South American origins
It has been argued that the first potatoes brought to Europe came from Chile (subspecies tuberosum), because they had been adapted to form tubers in the long summer days of southern temperate latitudes and would feel at home in Europe where the day length was similar. In contrast, the potato found in Peru and Colombia (subspecies andigena) is adapted to the shorter days of tropical latitudes and does not tuberise in Europe until very late in the season when the natural day length has shortened to more or less twelve hours in late September and early October. Redcliffe Salaman writing in the 1940s was adamant that the length of time needed to transport potatoes to Spain from Chile would have resulted in the death of any tubers. The first journey from Chile to Europe via the Straits of Magellan was not made until 1579, when the potato was already known in Europe. It was therefore, he argued, the less favourable andigena that was brought to Europe from Colombia. Therein lies the dilemma, since it is not andigena that we see every day on our dinner tables, but tuberosum. So how did this happen?
Introduction into Europe
The first European potatoes were it seems antigena from Colombia (for most of Europe at least). They could only tuberise in the shorter days of the European autumn, and grow in milder regions of Ireland, Spain, Italy, etc.. We know this from the evidence provided by contemporary botanists. The Frenchman Charles d’Écluse, or Clusius (1526-1609), a central figure in the spread of the potato in Europe, in 1601 describes a plant with stems up to 7.5 feet (2.28m) and 10.5 feet (3.2m) long, while also noting that the plants were harvested in November. Swiss physician, anatomist and botanist Caspar Bauhin (1560-1624), writing in 1620, also mentions that the potato was harvested in November and his potato drawings are similar to the species andigena.

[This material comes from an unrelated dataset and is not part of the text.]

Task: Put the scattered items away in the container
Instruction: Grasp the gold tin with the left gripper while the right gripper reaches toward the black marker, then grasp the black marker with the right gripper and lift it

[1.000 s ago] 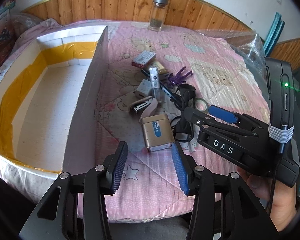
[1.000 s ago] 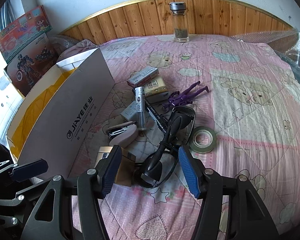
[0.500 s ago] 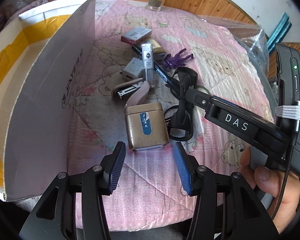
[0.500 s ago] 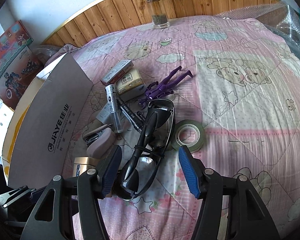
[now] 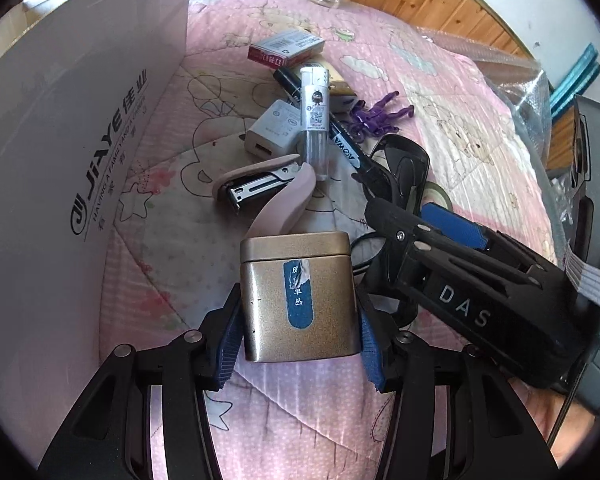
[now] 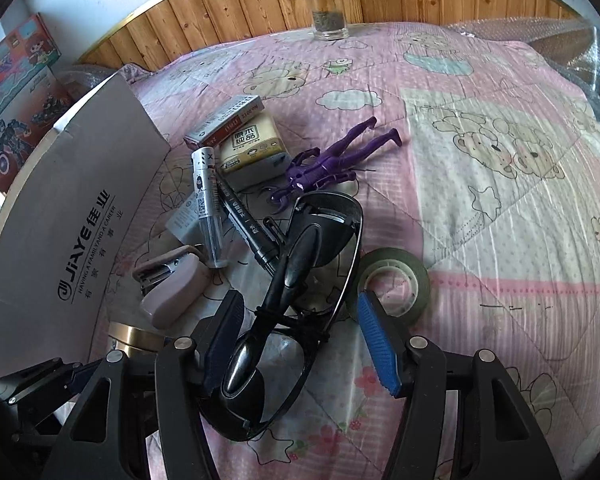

The sweet potato (ipomoea batatas) which is unrelated to the potato, grew in lowland areas all around the Caribbean, at the time of the Spanish conquests. The potato in contrast was only cultivated in the most inaccessible of places. The sweet potato was introduced into Spain almost immediately after the earliest voyages. King Henry VIII, son-in-law of King Ferdinand and Queen Isabella of Spain, was particularly fond of them believing they possessed aphrodisiac qualities, which could provide him with that all-elusive heir. The ‘venerous roots’, imported from Spain, were a popular feature of many English banquets during the sixteenth century. In Shakespeare’s The Merry Wives of Windsor, when Sir John Falstaff, thinking he is about to bed two women, cries ‘Let the sky rain potatoes’, he is more than likely referring to sweet potatoes. The sweet potato was not only more accessible but also exclusive, as it could only be grown in the climate of Spain. It therefore proved to be rare and expensive in the rest of Europe. John Hawkins (1532-1595), English naval administrator, commander and expert seaman also took aboard ‘hennes potatoes and pines’ at Santa Fé in Venezuela during 1564, but again given the location these must have been sweet potatoes.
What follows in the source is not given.